Ramy Youssef’s Muslim American Life

At the 2020 Golden Globes, Jennifer Aniston and Reese Witherspoon presented the award for Best Actor in a Television Series Musical or Comedy. As Aniston opened the envelope to read the winner’s name, she visibly froze up. Witherspoon, sensing what was happening, quickly stepped in to read the name in Aniston’s stead: “Ramy Youssef!” When Youssef arrived onstage to accept his award, for his appearance in his semi-autobiographical Hulu comedy “Ramy,” he told the audience with a sly grin, “I know you guys haven’t seen my show.”

Ironically, it’s exactly this type of awkward friction that Youssef is inclined to depict in “Ramy,” his cult-favorite auteur comedy that has earned him a Peabody and two Emmy nominations. An Egyptian American who grew up in New Jersey, Youssef cut his teeth as a standup comic during his twenties, eventually filming a breakout hour-long HBO special called “Feelings,” which was released in 2019. In the special, Youssef uses a mild-mannered affect as a Trojan horse for some provocative and unsettling ideas about Muslim American identity and masculinity. (He has a recurring fascination with sexual tension between cousins, for example.)

Alongside the indecent provocations in his work, Youssef examines what it means to be a practicing Muslim who is in a state of frequent negotiation with his own version of God. It’s a type of religious identity that’s rarely depicted in film or television, which is why “Ramy” has felt so insistently fresh. In its first two seasons, for which Youssef shared in writing, directing, and producing, “Ramy” constantly put its title character in positions that compromise his faith: offering to help his disabled friend ejaculate, sleeping with a married older woman, cheating on his fiancée with his cousin. In the third season, which premièred on Hulu on September 30th, the show shifts away from Ramy and follows the story lines of his Muslim American family and their struggles with assimilation. There is a telling scene with Ramy’s parents, who are under financial duress, trying to sell their suburban home; their real-estate broker awkwardly advises them to remove certain Arab or Muslim relics from sight to increase the sale value.

I recently met Youssef at his apartment in Brooklyn a few days after he’d returned from a trip to Egypt. Our conversation has been edited and condensed.

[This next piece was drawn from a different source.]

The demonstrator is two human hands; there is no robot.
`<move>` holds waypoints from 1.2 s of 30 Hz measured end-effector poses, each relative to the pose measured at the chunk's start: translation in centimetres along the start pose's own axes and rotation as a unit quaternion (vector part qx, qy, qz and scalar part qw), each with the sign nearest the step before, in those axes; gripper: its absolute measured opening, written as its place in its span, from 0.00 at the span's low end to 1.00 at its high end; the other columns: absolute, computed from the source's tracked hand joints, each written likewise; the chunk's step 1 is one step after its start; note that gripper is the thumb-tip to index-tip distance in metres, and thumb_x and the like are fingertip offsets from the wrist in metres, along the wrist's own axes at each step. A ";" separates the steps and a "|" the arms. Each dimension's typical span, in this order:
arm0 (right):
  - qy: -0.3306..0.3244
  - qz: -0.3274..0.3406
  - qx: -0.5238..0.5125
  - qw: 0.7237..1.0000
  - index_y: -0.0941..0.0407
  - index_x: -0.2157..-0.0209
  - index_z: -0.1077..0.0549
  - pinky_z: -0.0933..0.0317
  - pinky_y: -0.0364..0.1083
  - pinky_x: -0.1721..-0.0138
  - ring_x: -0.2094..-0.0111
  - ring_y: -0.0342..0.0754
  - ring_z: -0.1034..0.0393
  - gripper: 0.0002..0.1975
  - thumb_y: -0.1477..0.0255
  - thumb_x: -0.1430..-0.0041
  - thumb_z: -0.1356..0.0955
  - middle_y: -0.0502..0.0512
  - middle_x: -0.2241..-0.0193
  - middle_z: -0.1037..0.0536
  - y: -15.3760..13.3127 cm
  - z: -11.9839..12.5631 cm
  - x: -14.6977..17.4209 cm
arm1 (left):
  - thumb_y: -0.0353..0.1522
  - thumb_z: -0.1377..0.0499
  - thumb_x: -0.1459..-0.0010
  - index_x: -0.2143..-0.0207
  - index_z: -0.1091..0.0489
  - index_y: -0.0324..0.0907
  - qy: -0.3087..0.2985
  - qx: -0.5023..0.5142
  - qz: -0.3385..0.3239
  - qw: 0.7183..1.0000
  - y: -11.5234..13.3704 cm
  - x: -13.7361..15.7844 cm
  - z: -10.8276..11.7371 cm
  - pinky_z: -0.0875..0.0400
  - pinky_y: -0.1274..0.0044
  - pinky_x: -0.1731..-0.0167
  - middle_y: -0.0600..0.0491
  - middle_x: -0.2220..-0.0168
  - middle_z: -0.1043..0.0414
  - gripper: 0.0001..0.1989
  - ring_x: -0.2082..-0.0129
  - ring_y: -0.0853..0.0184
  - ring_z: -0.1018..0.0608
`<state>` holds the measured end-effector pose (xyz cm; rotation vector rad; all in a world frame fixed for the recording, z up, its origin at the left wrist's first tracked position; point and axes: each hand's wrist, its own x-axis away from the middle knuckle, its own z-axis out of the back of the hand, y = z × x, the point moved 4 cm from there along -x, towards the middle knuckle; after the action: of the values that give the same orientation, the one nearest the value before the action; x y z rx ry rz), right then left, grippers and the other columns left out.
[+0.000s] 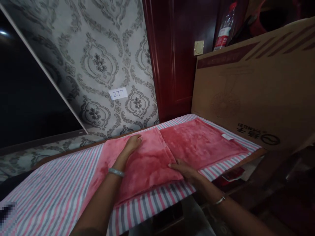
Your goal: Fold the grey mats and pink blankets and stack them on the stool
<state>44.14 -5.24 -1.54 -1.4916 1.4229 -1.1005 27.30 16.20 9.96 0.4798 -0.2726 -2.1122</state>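
Note:
A pink plush cloth (152,164) lies on a striped sheet, its left part folded over so that a thick double layer ends in an edge near the middle. My left hand (134,143) rests on top of the folded part near its far side, fingers extended over the pile. At the near corner of that folded edge, my right hand (184,168) grips the cloth, thumb on top and the other fingers partly hidden. To the right the cloth's other part (197,141) is spread flat, with a small white label (226,137) by its far right edge.
The striped sheet (54,183) covers a table against a patterned wall (103,59). A large cardboard box (246,85) stands at the right end, with a plastic bottle (223,32) by its top. A dark screen (29,88) is on the left. A paper marked 277 (118,93) hangs on the wall.

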 end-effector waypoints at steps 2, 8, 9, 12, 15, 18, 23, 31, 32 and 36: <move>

This season takes “Ramy” to Jerusalem. Given the time line of events in between the last season and this one—the pandemic, the escalating violence in the Israel-Palestine conflict—when was this season written?

We broke the themes of the show starting in February of 2021, with the intention of shooting that summer. Then I booked a role in a Yorgos Lanthimos movie, and, at the same time, I was making Mo Amer’s show and an animated show. We pushed shooting a few months, to last summer. I’m a big rewriter, so I’ll just change it and see where it’s going. The standup in me is not precious. I can say, “We wrote a thirty-page script but my favorite part of it is pages 3 through 6. So let’s just build around that and we’ll throw everything else out.” That’s something I definitely probably do too close to production.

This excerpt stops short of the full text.